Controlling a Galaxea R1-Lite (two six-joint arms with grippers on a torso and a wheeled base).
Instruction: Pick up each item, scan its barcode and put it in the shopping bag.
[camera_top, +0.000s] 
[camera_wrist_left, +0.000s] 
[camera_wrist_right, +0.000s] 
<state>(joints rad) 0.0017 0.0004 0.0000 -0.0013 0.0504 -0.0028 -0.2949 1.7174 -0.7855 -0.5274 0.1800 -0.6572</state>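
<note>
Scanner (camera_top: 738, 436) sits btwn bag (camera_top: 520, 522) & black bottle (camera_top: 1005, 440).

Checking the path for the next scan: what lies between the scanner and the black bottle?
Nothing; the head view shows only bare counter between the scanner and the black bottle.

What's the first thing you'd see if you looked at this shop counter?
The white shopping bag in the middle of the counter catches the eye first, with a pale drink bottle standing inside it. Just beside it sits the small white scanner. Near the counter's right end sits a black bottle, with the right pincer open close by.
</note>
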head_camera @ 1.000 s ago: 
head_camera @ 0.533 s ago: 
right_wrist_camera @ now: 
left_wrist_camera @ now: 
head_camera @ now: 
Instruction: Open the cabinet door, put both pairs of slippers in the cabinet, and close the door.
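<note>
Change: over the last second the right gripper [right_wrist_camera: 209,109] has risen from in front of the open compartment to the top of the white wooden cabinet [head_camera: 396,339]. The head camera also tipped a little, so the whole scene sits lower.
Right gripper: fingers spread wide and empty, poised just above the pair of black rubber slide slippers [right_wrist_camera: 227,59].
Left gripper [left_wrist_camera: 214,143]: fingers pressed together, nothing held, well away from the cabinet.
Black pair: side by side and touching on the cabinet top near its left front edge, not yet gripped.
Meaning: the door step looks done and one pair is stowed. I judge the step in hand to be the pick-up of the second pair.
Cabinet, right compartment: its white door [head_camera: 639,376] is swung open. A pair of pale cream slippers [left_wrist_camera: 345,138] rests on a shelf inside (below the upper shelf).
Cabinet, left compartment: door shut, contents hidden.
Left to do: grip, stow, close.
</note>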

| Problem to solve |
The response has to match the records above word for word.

| Exercise result |
Controlling a Galaxea R1-Lite (two six-joint arms with grippers on a torso and a wheeled base).
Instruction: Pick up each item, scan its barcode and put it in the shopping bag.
[camera_top, +0.000s] 
[camera_wrist_left, +0.000s] 
[camera_wrist_right, +0.000s] 
<state>(joints rad) 0.0017 0.0004 0.0000 -0.0013 0.0504 -0.0028 -0.2949 1.7174 -0.7855 -0.5274 0.1800 -0.6572</state>
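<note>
Scanner (camera_top: 738, 436) sits btwn bag (camera_top: 520, 522) & black bottle (camera_top: 1005, 440).

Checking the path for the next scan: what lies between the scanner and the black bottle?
Nothing; the head view shows only bare counter between the scanner and the black bottle.

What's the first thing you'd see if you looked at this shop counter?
The white shopping bag in the middle of the counter catches the eye first, with a pale drink bottle standing inside it. Just beside it sits the small white scanner. Near the counter's right end sits a black bottle, with the right pincer open close by.
</note>
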head_camera @ 1.000 s ago: 
head_camera @ 0.533 s ago: 
right_wrist_camera @ now: 
left_wrist_camera @ now: 
head_camera @ now: 
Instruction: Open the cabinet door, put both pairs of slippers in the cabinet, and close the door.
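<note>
Change: over the last second the right gripper [right_wrist_camera: 209,109] has risen from in front of the open compartment to the top of the white wooden cabinet [head_camera: 396,339]. The head camera also tipped a little, so the whole scene sits lower.
Right gripper: fingers spread wide and empty, poised just above the pair of black rubber slide slippers [right_wrist_camera: 227,59].
Left gripper [left_wrist_camera: 214,143]: fingers pressed together, nothing held, well away from the cabinet.
Black pair: side by side and touching on the cabinet top near its left front edge, not yet gripped.
Meaning: the door step looks done and one pair is stowed. I judge the step in hand to be the pick-up of the second pair.
Cabinet, right compartment: its white door [head_camera: 639,376] is swung open. A pair of pale cream slippers [left_wrist_camera: 345,138] rests on a shelf inside (below the upper shelf).
Cabinet, left compartment: door shut, contents hidden.
Left to do: grip, stow, close.
</note>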

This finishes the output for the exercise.